Skye had a hazy recollection of her mother brushing aside questions, her sense that this was a subject to avoid. No one profited from pursuing something Anne Demarest didn’t care to discuss. And while extraordinary in light of what she had heard, Skye could see how as a child she might readily have accepted that her mother had simply gotten over Charlie’s death. In her own way, she’d powered through difficulties like a bull through a red cape. Why not power through grief in the same manner?
“And if everyone acted like it wasn’t a big deal, why would you think otherwise?” Georgie interjected.
“Because it was her brother … And your son!” Skye’s tears came again in earnest.
“It’s been many years, Skye,” Gran said with a sad, resigned smile. “I didn’t get over it. You just don’t. There is no true reconciliation for losing a child. But a time comes when it’s not what you wake up to every day.”
“I’m still not sure I understand why she wanted her ashes spread here, though,” Skye said.
“Well, for a long time…,” Gran began, then paused. She closed her eyes, took a breath, then started again. “For a long time, I sensed she still had some love for Haven Point, buried deep.”
“Maybe,” Skye replied. “But if she did, it was buried awfully deep.”
Georgie stopped knitting, glanced at Gran, then looked at Skye over her reading glasses. “Well, think about your name.”
“What about it?”
“The song we sang at Charlie’s memorial service?” Georgie said. “It was called ‘The Skye Boat Song.’”
“You think she named me after that?” Skye was skeptical.
“We wondered,” Georgie said.
Skye had asked about her name. Her mom had just said she liked it. Had it been a tribute to Charlie, perhaps even to Haven Point?
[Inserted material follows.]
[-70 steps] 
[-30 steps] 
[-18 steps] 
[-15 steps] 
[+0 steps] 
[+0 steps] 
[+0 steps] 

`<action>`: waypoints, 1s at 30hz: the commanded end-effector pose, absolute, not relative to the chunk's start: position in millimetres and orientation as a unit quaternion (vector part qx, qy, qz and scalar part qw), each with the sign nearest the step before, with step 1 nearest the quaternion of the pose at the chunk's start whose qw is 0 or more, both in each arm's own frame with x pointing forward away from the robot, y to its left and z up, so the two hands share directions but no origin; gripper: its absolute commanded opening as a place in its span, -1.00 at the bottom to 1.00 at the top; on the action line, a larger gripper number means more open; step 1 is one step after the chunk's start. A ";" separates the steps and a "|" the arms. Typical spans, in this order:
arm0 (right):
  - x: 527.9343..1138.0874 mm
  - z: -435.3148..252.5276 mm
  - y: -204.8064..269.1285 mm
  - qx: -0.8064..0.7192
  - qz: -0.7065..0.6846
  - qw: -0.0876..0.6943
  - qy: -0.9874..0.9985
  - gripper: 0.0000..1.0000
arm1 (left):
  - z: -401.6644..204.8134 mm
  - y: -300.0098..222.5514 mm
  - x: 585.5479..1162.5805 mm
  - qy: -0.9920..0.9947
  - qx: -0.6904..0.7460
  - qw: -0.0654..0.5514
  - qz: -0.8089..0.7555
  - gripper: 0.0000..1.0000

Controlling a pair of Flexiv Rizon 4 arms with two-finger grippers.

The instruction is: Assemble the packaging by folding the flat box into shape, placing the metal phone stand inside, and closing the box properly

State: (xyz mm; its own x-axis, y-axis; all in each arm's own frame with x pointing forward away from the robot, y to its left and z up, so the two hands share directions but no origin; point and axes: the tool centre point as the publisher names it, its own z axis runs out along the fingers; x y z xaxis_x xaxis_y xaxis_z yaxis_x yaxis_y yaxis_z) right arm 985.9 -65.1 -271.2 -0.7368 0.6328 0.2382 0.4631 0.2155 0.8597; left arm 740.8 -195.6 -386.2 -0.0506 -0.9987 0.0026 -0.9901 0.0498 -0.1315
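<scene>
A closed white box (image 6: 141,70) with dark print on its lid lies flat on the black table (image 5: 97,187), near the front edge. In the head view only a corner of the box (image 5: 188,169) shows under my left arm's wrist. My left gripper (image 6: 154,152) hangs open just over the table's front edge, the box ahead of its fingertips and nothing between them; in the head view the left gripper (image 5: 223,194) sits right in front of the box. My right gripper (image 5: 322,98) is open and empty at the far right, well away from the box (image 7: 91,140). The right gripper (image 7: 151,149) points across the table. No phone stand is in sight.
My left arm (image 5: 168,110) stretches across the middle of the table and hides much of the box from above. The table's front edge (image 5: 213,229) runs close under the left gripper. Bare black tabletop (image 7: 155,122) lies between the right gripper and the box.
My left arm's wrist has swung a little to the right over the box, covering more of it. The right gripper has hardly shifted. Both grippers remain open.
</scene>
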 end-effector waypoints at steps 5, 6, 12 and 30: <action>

The idea gave her a little rush of warmth.
“But Gran, had she said something about Haven Point recently? You said she put the instructions in her will a year before she died.” The timing implied a sentiment right at the sur
face, not “buried deep.”
Gran opened her mouth as if to speak, but before she could get a word out, her face crumpled in anguish.
“Oh Gran, I’m so sorry.”
She nodded and waved a little, as if to say, I just need a moment.
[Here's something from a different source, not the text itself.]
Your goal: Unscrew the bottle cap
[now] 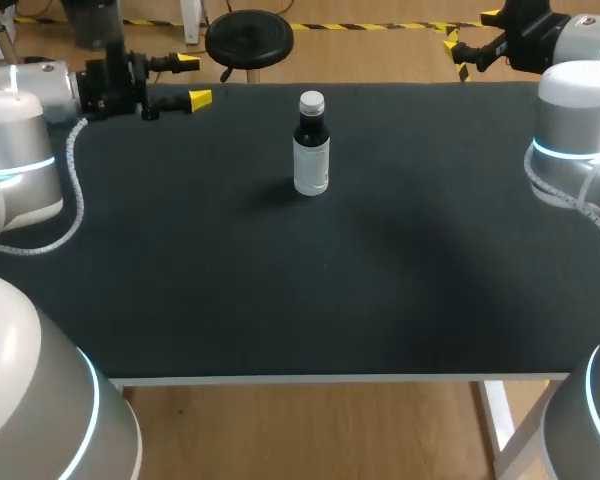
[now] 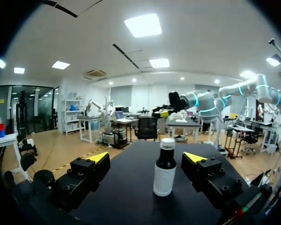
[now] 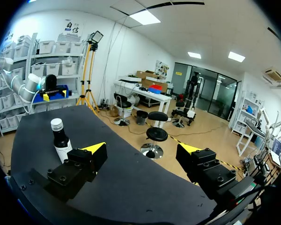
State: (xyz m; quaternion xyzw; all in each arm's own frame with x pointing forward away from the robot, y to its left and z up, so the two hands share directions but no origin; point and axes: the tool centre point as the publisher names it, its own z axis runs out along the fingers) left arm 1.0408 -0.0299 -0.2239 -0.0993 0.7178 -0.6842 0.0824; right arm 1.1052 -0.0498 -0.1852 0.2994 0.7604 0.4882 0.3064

“So, what happened to Patrick?” Skye asked Georgie. She hoped she had chosen a safe change of subject.
“He married a wealthy heiress,” she replied. “Ran for a seat in the New York legislature, but he caused a huge scandal when he got some young staffer pregnant. His wife divorced him, and he’s had two more wives since. He never changed.”
“Does he still come to Haven Point?”
“He used to occasionally, but he doesn’t get on with his family very well,” Georgie said. “Even the Donnellys know he’s bad news. He went to law school at some point. He’s an ambulance chaser in California now. You know the guys in the ads? ‘Have you been harmed by asbestos?’ That sort of thing. He’s made a lot of money,” Georgie grudgingly acknowledged.
“His son comes up here, though,” Gran said. She’d wiped her eyes and nose, and though Skye heard fatigue in her voice, she seemed to have mastered herself.
“Oh, that reminds me.” Georgie, her eyes suddenly alive with news, turned to Gran. “I heard they finally arrested him. I doubt we’ll be seeing him again this summer.”
“Wait … which son of Patrick’s?” Skye said, feeling a sudden dread.
“His younger son, Ryan,” Gran said. “Oh, that’s right. You probably know him from D.C.”
“Yes, I know him! What on earth are you talking about?”
“Oh, steer clear of that guy,” Georgie said, shaking her head, clearly not aware that Skye was about to jump out of her skin. “He’s even worse than his dad.”
“What did he do?”
“He’s the one responsible for Steven Barrows ending up in rehab. The Barrows Family has had a bad summer, I tell you. Not just Steven…” Georgie turned toward Gran again, about to go off on another tangent.
“Please, Georgie. I really need to know what happened.” Skye gripped the tops of her thighs with her hands.